20 Outubro 2023
"Precisamos entender que não há mais tempo", afirmam Gilberto Natalini e Marcus Eduardo de Oliveira, em artigo enviado ao Instituto Humanitas Unisinos — IHU.
Gilberto Natalini é médico-cirurgião, vereador por cinco mandatos na Câmara Municipal de São Paulo. Foi secretário municipal do Verde e do Meio Ambiente (2017) e candidato a governador de São Paulo pelo Partido Verde, em 2014. Atualmente, ocupa o cargo de secretário do Clima da cidade de São Paulo.

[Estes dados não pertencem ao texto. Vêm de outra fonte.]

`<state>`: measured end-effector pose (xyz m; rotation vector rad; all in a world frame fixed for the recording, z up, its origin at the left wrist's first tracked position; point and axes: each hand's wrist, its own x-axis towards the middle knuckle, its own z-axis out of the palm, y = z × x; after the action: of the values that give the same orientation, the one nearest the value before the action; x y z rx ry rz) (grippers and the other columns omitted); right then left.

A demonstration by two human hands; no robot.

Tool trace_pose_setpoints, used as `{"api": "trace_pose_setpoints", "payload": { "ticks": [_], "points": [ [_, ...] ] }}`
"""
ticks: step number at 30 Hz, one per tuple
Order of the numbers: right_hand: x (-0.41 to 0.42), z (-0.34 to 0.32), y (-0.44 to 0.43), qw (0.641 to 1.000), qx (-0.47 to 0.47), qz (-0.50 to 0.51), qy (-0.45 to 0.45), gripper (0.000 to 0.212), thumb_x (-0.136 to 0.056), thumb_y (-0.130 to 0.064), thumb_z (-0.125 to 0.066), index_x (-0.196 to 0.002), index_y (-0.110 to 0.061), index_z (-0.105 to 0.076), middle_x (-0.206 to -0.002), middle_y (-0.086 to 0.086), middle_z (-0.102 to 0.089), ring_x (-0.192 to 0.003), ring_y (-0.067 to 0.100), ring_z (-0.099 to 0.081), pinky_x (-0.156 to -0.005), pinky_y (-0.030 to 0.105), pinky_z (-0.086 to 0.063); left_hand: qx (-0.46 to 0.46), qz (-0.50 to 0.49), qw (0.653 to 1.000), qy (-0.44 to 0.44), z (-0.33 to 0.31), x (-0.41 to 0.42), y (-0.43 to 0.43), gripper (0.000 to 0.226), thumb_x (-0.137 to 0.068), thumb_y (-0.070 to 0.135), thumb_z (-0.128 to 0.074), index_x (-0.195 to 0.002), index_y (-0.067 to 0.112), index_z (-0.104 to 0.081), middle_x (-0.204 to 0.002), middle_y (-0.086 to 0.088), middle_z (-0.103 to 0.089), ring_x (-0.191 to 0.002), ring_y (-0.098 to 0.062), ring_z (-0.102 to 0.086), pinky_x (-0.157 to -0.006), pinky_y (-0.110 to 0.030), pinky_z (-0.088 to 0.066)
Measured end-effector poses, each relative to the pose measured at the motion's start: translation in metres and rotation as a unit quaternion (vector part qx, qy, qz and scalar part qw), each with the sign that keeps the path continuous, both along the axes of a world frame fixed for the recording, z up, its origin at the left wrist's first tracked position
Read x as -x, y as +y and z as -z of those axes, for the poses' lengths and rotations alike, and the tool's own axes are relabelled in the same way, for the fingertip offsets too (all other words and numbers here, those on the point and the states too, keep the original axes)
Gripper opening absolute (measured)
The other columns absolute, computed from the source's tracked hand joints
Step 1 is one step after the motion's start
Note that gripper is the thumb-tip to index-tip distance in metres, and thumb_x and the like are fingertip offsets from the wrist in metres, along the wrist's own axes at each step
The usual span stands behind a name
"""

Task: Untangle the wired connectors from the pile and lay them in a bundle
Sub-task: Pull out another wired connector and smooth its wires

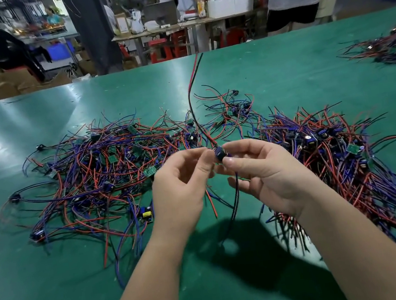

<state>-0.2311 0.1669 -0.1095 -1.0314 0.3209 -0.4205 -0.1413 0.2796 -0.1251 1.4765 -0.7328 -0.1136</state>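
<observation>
The left hand [178,178] and right hand [267,173] pinch one wired connector [220,153] above the bench [58,286]. A sizeable bundle [333,150] lies right; the tangled pile [107,168] left looks large, so the task is perhaps half done.

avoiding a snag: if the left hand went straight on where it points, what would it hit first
Probably the connector pinched by the right hand, close ahead of the left hand; depth unclear.
</observation>
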Motion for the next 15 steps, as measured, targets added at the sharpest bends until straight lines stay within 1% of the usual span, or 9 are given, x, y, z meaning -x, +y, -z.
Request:
{"api": "trace_pose_setpoints", "payload": {
  "ticks": [3,5,6,7,10,11,12,13,15],
  "points": [
    [0.000,0.001,0.004,0.999,0.029,0.019,0.014,0.028,-0.057,-0.004,-0.074,-0.083,-0.008,-0.065,-0.071,0.004,-0.068,-0.063,0.013,-0.067,-0.056,0.023,-0.055,-0.016,0.012,1.000,0.020,0.002,0.003,-0.002,0.022,-0.077,0.036,-0.070,-0.086,0.017,-0.073,-0.073,0.004,-0.073,-0.066,-0.011,-0.067,-0.069,-0.032,-0.058],
    [-0.001,0.004,0.005,0.996,0.080,0.027,0.036,0.018,-0.070,0.001,-0.072,-0.086,-0.008,-0.067,-0.073,0.003,-0.069,-0.067,0.012,-0.065,-0.057,0.022,-0.054,-0.025,0.010,0.999,0.041,0.005,0.001,-0.002,0.007,-0.081,0.027,-0.072,-0.082,0.021,-0.075,-0.072,0.002,-0.073,-0.065,-0.014,-0.068,-0.068,-0.033,-0.059],
    [-0.001,0.005,0.005,0.992,0.113,0.030,0.051,0.013,-0.077,0.000,-0.069,-0.086,-0.009,-0.069,-0.073,0.002,-0.069,-0.070,0.010,-0.064,-0.058,0.021,-0.052,-0.029,0.010,0.998,0.054,0.005,0.000,-0.003,0.006,-0.084,0.022,-0.071,-0.080,0.024,-0.074,-0.072,0.002,-0.074,-0.064,-0.015,-0.069,-0.066,-0.031,-0.058],
    [-0.001,0.006,0.006,0.987,0.140,0.035,0.064,0.011,-0.082,-0.002,-0.067,-0.085,-0.011,-0.071,-0.074,0.002,-0.069,-0.071,0.009,-0.063,-0.058,0.021,-0.051,-0.036,0.008,0.997,0.062,0.006,-0.001,-0.003,0.013,-0.087,0.018,-0.068,-0.080,0.027,-0.074,-0.071,0.004,-0.073,-0.064,-0.013,-0.068,-0.064,-0.027,-0.058],
    [-0.004,0.011,0.007,0.978,0.179,0.061,0.086,0.013,-0.086,-0.012,-0.065,-0.075,-0.014,-0.071,-0.075,0.003,-0.069,-0.068,0.009,-0.061,-0.055,0.018,-0.049,-0.057,0.004,0.997,0.057,0.006,-0.002,-0.004,0.015,-0.090,0.009,-0.064,-0.093,0.021,-0.073,-0.071,0.008,-0.072,-0.062,-0.005,-0.064,-0.064,-0.021,-0.056],
    [-0.005,0.012,0.007,0.976,0.186,0.073,0.087,0.013,-0.086,-0.015,-0.066,-0.074,-0.016,-0.071,-0.072,0.000,-0.069,-0.065,0.007,-0.061,-0.054,0.017,-0.048,-0.070,-0.002,0.997,0.031,0.006,0.000,-0.003,0.016,-0.090,0.010,-0.064,-0.102,0.015,-0.072,-0.076,0.006,-0.073,-0.065,-0.007,-0.066,-0.068,-0.024,-0.057],
    [-0.006,0.012,0.006,0.974,0.193,0.082,0.084,0.011,-0.085,-0.016,-0.068,-0.075,-0.017,-0.070,-0.069,-0.004,-0.069,-0.062,0.005,-0.060,-0.054,0.016,-0.047,-0.093,-0.011,0.995,-0.025,0.006,0.000,-0.003,0.021,-0.090,0.013,-0.064,-0.109,0.011,-0.071,-0.082,0.002,-0.073,-0.072,-0.011,-0.068,-0.075,-0.028,-0.056],
    [-0.006,0.013,0.005,0.973,0.199,0.086,0.079,0.008,-0.084,-0.015,-0.069,-0.076,-0.017,-0.070,-0.066,-0.006,-0.068,-0.059,0.003,-0.059,-0.053,0.015,-0.046,-0.123,-0.023,0.987,-0.105,0.007,0.000,-0.002,0.026,-0.090,0.018,-0.063,-0.114,0.010,-0.069,-0.088,-0.001,-0.072,-0.078,-0.013,-0.067,-0.080,-0.026,-0.052],
    [-0.007,0.014,0.003,0.973,0.206,0.088,0.064,0.008,-0.083,-0.009,-0.069,-0.078,-0.015,-0.071,-0.062,-0.005,-0.067,-0.054,0.002,-0.056,-0.051,0.014,-0.044,-0.157,-0.031,0.959,-0.234,0.007,0.003,-0.001,0.037,-0.085,0.023,-0.059,-0.119,0.009,-0.067,-0.091,-0.004,-0.067,-0.085,-0.014,-0.060,-0.081,-0.018,-0.044]
  ]
}}
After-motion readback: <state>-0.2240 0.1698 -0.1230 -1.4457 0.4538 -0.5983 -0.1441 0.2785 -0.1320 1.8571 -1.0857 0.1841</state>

Marcus Eduardo de Oliveira é economista e ativista ambiental. Autor de Economia Destrutiva (CRV, 2017) e Civilização em Desajuste com os Limites Planetários (CRV, 2018).
Frente à emergência climática e a destruição do mundo natural, resta pouca dúvida de que estamos aumentando os impasses ecológicos de nossa civilização e modificando radicalmente o planeta que nos acolhe, quer dizer, afrontando a capacidade de suporte da Terra. Sendo objetivo, faz tempo que pressionamos as “fronteiras planetárias”, ou seja, os limites vitais. Sobre isso, a ciência segue nos avisando: o planeta está agora “bem fora do espaço operacional seguro para a humanidade”.
Nesse contexto, antes de mais nada, é triste reconhecer que já atingimos um ponto amplamente conhecido em que não dá mais como disfarçar: tal qual se apresenta nosso antropocentrismo dominador - força impulsionadora da devastação do meio ambiente – muito bem combinado à práticas capitalistas (economias hiperglobalizadas), custos e riscos impactantes tanto à própria sociedade humana, quanto à natureza em si, se proliferam com muito mais rapidez, e nos mostram, em geral, o que há de pior no mundo em termos da destruição da natureza. Em particular, o saldo é desfavorável à causa ambiental, uma vez que já fomos longe demais com a quebra de equilíbrio na relação sociedade-natureza.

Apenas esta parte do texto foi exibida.